Stored entries

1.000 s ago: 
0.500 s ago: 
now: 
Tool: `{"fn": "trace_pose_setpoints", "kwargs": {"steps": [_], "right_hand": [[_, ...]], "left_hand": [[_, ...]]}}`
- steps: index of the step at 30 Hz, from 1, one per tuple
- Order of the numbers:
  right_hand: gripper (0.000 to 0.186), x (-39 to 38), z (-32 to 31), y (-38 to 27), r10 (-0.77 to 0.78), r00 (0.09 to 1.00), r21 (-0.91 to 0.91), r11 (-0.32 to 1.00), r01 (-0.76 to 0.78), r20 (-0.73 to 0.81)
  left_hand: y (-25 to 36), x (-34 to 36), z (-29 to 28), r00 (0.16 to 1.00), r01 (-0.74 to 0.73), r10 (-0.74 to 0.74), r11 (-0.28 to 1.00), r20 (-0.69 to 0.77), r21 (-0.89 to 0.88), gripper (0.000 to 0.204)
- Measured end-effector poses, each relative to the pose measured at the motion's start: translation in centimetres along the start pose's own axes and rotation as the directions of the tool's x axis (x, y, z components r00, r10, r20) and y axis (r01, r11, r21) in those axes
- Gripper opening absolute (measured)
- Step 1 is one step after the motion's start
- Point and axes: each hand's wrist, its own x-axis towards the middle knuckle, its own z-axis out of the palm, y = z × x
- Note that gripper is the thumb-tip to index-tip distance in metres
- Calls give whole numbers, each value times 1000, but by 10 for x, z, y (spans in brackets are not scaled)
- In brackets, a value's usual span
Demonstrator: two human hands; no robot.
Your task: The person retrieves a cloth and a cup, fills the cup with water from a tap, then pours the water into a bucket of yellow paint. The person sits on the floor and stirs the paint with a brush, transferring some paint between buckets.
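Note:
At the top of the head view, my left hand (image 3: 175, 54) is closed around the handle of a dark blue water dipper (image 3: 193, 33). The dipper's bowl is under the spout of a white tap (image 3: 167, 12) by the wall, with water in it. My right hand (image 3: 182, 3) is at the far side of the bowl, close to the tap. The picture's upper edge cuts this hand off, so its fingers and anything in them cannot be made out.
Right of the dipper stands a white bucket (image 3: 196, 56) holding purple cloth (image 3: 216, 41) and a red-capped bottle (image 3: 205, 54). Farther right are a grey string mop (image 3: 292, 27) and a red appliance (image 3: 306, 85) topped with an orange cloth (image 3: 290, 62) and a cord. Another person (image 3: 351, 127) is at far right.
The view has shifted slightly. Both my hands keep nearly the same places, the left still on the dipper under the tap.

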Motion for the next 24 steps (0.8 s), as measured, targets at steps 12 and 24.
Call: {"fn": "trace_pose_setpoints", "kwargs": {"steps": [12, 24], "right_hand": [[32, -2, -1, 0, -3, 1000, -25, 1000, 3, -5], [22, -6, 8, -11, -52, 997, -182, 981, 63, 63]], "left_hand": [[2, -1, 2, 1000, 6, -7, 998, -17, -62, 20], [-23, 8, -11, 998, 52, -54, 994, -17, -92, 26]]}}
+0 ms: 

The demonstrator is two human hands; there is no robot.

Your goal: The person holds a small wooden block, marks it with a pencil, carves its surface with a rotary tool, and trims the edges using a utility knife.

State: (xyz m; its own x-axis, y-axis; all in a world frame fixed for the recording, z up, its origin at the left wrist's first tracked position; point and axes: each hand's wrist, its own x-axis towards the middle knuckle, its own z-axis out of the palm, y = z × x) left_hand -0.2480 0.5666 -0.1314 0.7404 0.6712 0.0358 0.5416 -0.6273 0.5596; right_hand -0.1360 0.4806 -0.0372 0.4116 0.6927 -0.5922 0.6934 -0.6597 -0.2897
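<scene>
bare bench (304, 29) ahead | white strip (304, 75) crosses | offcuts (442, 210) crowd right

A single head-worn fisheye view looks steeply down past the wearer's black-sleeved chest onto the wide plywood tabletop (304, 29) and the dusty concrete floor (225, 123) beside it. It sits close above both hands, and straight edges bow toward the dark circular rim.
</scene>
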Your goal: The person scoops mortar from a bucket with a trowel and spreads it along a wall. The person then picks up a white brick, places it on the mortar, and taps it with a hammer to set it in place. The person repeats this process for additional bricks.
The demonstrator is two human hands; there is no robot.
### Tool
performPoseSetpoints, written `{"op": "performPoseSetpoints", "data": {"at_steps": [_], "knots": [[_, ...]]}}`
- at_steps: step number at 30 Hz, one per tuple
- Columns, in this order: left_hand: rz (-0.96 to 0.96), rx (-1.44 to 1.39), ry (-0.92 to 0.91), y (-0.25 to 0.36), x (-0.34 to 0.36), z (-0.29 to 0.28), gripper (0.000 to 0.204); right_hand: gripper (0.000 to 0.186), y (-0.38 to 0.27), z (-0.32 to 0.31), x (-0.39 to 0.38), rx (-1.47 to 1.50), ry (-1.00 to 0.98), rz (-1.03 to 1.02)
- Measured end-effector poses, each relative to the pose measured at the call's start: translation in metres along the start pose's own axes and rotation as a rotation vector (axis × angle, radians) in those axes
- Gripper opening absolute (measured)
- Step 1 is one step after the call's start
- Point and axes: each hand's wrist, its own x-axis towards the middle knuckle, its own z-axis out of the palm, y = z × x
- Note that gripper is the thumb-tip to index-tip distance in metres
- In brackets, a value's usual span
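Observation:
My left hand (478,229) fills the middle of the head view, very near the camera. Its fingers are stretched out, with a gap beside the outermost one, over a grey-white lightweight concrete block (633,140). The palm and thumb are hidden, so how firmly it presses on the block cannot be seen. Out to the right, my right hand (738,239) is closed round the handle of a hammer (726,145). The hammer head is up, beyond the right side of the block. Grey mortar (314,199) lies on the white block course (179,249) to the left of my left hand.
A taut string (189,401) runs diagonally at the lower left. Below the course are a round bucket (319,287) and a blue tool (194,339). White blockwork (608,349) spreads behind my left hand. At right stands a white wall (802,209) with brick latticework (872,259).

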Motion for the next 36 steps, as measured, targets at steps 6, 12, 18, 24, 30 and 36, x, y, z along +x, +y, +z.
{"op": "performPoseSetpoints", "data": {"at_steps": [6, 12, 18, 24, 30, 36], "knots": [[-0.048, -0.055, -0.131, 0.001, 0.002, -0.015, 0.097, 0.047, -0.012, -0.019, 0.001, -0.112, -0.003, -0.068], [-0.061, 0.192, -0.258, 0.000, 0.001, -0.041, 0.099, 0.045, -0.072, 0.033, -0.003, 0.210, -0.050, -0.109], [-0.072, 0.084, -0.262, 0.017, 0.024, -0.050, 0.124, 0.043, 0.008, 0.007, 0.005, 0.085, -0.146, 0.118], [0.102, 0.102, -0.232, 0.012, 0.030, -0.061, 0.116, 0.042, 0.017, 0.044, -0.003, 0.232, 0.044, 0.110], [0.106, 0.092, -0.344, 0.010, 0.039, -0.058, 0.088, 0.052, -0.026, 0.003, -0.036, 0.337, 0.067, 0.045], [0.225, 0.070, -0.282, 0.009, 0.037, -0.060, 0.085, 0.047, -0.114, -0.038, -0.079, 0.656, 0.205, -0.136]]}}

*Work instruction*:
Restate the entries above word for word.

*Task response*:
1.000 s ago: 
0.500 s ago: 
now: 
Tool: `{"fn": "trace_pose_setpoints", "kwargs": {"steps": [_], "right_hand": [[_, ...]], "left_hand": [[_, ...]]}}`
- steps: index of the step at 30 Hz, from 1, one per tuple
- Order of the numbers:
  right_hand: gripper (0.000 to 0.186), x (-39 to 38), z (-32 to 31), y (-38 to 27), r10 (-0.77 to 0.78), r00 (0.09 to 1.00), r21 (-0.91 to 0.91), r11 (-0.32 to 1.00), r01 (-0.76 to 0.78), r20 (-0.73 to 0.81)
  left_hand: y (-25 to 36), x (-34 to 36), z (-29 to 28), r00 (0.16 to 1.00), r01 (-0.74 to 0.73), r10 (-0.74 to 0.74), r11 (-0.28 to 1.00), r20 (-0.69 to 0.77), r21 (-0.89 to 0.88), gripper (0.000 to 0.204)
- Measured end-effector poses, each relative to the pose measured at the motion's start: translation in centimetres along the start pose's own axes and rotation as the directions of the tool's x axis (x, y, z components r00, r10, r20) and y axis (r01, r11, r21) in those axes
- Gripper opening absolute (measured)
- Step 1 is one step after the motion's start
- Point and axes: each hand's wrist, its own x-axis towards the middle knuckle, its own z-axis out of the palm, y = z × x
- Note that gripper is the thumb-tip to index-tip distance in metres
- Calls give whole numbers, each value times 1000, but by 10 for x, z, y (spans in brackets are not scaled)
- In brackets, a value's usual span
Demonstrator: two human hands; no robot.
Your task: The person retrieves a cloth and a cup, fills the cup with water from a tap, then pours the water into a bucket of yellow paint. The person sits on the floor and stirs the paint with a brush, transferring some paint between buckets.
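Note:
At the top of the head view, my left hand (image 3: 175, 54) is closed around the handle of a dark blue water dipper (image 3: 193, 33). The dipper's bowl is under the spout of a white tap (image 3: 167, 12) by the wall, with water in it. My right hand (image 3: 182, 3) is at the far side of the bowl, close to the tap. The picture's upper edge cuts this hand off, so its fingers and anything in them cannot be made out.
Right of the dipper stands a white bucket (image 3: 196, 56) holding purple cloth (image 3: 216, 41) and a red-capped bottle (image 3: 205, 54). Farther right are a grey string mop (image 3: 292, 27) and a red appliance (image 3: 306, 85) topped with an orange cloth (image 3: 290, 62) and a cord. Another person (image 3: 351, 127) is at far right.
The view has shifted slightly. Both my hands keep nearly the same places, the left still on the dipper under the tap.
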
Motion for the next 24 steps (0.8 s), as measured, targets at steps 12 and 24.
Call: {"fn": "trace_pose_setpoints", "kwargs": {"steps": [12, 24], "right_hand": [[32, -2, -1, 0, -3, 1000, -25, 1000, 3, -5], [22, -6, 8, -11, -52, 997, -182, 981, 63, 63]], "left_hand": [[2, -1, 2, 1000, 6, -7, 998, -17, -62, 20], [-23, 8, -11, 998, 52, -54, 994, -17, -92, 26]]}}
+0 ms: 

The demonstrator is two human hands; there is no robot.

Your goal: The person holds a small wooden block, marks it with a pencil, carves its surface with a rotary tool, and trims the edges using a utility knife.

State: (xyz m; its own x-axis, y-axis; all in a world frame fixed for the recording, z up, its origin at the left wrist's first tracked position; point and axes: each hand's wrist, its own x-axis towards the middle knuckle, its own z-axis out of the palm, y = z × x) left_hand -0.2480 0.5666 -0.1314 0.7404 0.6712 0.0358 0.5416 -0.6273 0.5596; right_hand -0.1360 0.4806 -0.0372 0.4116 0.6927 -0.5922 0.6934 -0.6597 -0.2897
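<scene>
bare bench (304, 29) ahead | white strip (304, 75) crosses | offcuts (442, 210) crowd right

A single head-worn fisheye view looks steeply down past the wearer's black-sleeved chest onto the wide plywood tabletop (304, 29) and the dusty concrete floor (225, 123) beside it. It sits close above both hands, and straight edges bow toward the dark circular rim.
</scene>
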Your goal: The person scoops mortar from a bucket with a trowel and spreads it along a wall. The person then picks up a white brick, places it on the mortar, and taps it with a hammer to set it in place. The person repeats this process for additional bricks.
The demonstrator is two human hands; there is no robot.
### Tool
performPoseSetpoints, written `{"op": "performPoseSetpoints", "data": {"at_steps": [_], "knots": [[_, ...]]}}`
- at_steps: step number at 30 Hz, one per tuple
- Columns, in this order: left_hand: rz (-0.96 to 0.96), rx (-1.44 to 1.39), ry (-0.92 to 0.91), y (-0.25 to 0.36), x (-0.34 to 0.36), z (-0.29 to 0.28), gripper (0.000 to 0.204); right_hand: gripper (0.000 to 0.186), y (-0.38 to 0.27), z (-0.32 to 0.31), x (-0.39 to 0.38), rx (-1.47 to 1.50), ry (-1.00 to 0.98), rz (-1.03 to 1.02)
- Measured end-effector poses, each relative to the pose measured at the call's start: translation in metres along the start pose's own axes and rotation as a rotation vector (axis × angle, radians) in those axes
- Gripper opening absolute (measured)
- Step 1 is one step after the call's start
- Point and axes: each hand's wrist, its own x-axis towards the middle knuckle, its own z-axis out of the palm, y = z × x
- Note that gripper is the thumb-tip to index-tip distance in metres
- In brackets, a value's usual span
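Observation:
My left hand (478,229) fills the middle of the head view, very near the camera. Its fingers are stretched out, with a gap beside the outermost one, over a grey-white lightweight concrete block (633,140). The palm and thumb are hidden, so how firmly it presses on the block cannot be seen. Out to the right, my right hand (738,239) is closed round the handle of a hammer (726,145). The hammer head is up, beyond the right side of the block. Grey mortar (314,199) lies on the white block course (179,249) to the left of my left hand.
A taut string (189,401) runs diagonally at the lower left. Below the course are a round bucket (319,287) and a blue tool (194,339). White blockwork (608,349) spreads behind my left hand. At right stands a white wall (802,209) with brick latticework (872,259).
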
Motion for the next 36 steps, as measured, targets at steps 6, 12, 18, 24, 30 and 36, x, y, z along +x, +y, +z.
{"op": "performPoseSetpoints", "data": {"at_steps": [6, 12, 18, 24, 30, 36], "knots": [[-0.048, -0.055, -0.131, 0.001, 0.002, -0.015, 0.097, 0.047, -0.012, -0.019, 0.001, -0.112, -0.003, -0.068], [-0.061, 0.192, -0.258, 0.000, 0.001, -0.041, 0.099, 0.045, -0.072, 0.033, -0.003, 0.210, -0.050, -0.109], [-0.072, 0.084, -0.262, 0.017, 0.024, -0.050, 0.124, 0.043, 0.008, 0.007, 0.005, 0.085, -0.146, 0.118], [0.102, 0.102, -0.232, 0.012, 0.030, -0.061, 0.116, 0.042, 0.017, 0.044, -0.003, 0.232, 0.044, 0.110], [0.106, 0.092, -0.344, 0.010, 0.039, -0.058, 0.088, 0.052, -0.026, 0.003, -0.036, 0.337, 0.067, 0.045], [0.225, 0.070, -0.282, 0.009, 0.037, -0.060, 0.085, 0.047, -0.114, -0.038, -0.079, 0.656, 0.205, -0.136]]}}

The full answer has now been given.